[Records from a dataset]
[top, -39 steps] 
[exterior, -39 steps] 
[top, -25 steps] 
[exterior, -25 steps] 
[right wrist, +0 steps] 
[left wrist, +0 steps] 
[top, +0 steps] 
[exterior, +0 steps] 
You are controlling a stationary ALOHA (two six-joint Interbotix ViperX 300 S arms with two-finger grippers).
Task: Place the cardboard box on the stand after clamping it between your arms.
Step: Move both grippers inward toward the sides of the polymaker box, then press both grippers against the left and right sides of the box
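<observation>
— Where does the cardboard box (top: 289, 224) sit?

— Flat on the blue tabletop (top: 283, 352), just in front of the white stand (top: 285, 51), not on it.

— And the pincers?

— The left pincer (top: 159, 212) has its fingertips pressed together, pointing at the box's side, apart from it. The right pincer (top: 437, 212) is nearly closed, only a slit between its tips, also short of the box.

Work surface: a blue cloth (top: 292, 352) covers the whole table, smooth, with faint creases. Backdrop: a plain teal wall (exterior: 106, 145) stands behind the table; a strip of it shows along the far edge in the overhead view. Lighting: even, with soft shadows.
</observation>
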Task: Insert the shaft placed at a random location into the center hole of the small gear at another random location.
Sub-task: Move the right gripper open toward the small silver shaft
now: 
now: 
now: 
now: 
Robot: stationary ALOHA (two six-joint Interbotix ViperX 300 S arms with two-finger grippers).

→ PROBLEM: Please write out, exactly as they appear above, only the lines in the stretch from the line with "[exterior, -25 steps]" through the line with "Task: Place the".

→ TASK RESPONSE:
[exterior, -25 steps] 
[right wrist, +0 steps] 
[left wrist, +0 steps] 
[top, +0 steps] 
[exterior, +0 steps] 
You are controlling a stationary ALOHA (two six-joint Interbotix ViperX 300 S arms with two-finger grippers).
Task: Place the cardboard box on the stand after clamping it between your arms.

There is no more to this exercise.